Sunday, April 22, 2012
Review: Outlander by Diana Gabaldon
Outlander by Diana Gabaldon
My rating: 2 of 5 stars
This was very uncomfortable to listen to.
I took out the book on CD and listened to it in the car, on the theory that it would go faster, being listened to in the moments when I don't have anything better to do. It did, indeed, go a lot quicker than it would've if I'd sat down with the book, but that doesn't mean it was fast. There were more than a few cringe-inducing chapters that I wish I could've skimmed past.
Gabaldon does horrible things to her characters, and leaves very little to the imagination on that front. Rape, torture, flogging, whipping and disciplinary spanking are all discussed frankly and in intimate detail. Sex is plentiful, but the details are glossed over, to the point where I was murmuring, every time the characters discovered a new picturesque location, "And then they had sex in it," because that was what most of it boiled down to. It got pretty silly, in the middle.
I got pretty mad at the book around that point, too. Claire, our main character, time travels from post-WWII back to the 1740s, and brings her "modern" notions with her. So, understandably, she protests the notion of being spanked for just trying to go home. (In the book, it's called beating, but it's bare-handed hitting across her bare butt.) Jamie, her husband and the one administering the beating, shows no remorse until he finds out the whole truth, but she quickly forgives him and comes to agree. I felt better about it after Jamie felt bad after learning the whole truth, but I remained skeptical about the book's claim of Claire as a strong female protagonist it seemed to have been staking up to that point.

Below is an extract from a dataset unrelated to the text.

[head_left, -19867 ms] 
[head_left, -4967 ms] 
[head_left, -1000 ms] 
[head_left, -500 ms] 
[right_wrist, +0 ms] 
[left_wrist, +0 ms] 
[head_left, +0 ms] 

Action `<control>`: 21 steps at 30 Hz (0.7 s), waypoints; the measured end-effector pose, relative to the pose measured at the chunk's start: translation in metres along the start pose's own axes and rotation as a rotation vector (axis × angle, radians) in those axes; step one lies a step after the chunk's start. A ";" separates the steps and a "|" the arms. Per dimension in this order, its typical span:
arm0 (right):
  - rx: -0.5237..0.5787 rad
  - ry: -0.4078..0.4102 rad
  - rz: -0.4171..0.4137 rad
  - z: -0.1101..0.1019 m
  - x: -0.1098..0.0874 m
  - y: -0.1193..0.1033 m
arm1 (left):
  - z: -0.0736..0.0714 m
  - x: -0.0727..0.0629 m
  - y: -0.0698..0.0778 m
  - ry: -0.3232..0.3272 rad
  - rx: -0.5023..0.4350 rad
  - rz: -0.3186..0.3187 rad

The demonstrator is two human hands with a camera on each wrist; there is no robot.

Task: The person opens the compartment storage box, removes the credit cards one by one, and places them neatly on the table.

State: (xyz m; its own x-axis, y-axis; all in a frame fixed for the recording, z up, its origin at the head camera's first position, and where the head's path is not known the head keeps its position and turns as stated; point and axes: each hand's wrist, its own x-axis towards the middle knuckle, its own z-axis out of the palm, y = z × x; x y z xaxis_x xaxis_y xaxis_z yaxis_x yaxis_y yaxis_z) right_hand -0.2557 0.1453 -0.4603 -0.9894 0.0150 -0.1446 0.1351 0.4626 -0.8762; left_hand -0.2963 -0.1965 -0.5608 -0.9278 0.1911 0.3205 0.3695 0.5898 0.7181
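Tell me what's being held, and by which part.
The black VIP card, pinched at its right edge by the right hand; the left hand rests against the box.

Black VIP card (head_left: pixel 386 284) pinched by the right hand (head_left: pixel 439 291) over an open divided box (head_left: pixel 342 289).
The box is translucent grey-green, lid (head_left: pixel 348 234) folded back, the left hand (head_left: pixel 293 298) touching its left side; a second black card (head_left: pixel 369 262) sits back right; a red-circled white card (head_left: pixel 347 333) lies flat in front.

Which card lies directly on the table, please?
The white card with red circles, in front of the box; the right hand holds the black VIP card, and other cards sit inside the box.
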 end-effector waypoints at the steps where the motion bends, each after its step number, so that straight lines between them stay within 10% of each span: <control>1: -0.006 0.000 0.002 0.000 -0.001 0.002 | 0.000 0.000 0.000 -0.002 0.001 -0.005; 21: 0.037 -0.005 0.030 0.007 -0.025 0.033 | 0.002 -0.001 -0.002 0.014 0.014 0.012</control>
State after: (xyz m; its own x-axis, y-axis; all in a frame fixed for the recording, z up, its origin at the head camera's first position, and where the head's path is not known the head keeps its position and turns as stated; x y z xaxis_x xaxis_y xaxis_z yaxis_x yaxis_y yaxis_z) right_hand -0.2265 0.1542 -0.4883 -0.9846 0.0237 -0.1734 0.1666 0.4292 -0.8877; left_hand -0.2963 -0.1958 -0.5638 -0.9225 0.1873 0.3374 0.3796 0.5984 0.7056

The forgiveness seemed too quick, and there were other aspects of domination that made me very uncomfortable. I think the book would've been a lot stronger if the dominance aspect had been left out. At least, I would've liked it better.
I still don't think I've fully forgiven Jamie for that section of the book, even after the awful things he has to endure in the last few chapters. I won't go into it in detail here, but suffice it to say that I was cringing, hearing it read aloud to me. It was horrible and grueling and awful, and I couldn't shake the feeling that the author was really enjoying making this character suffer. She spoke in fetishistic detail about young Jamie's beatings, and now this? It was pretty creepy.
I didn't totally hate it. There were moments that made me smile, and I was a little intrigued to find out what happens next. I won't be picking up the next one.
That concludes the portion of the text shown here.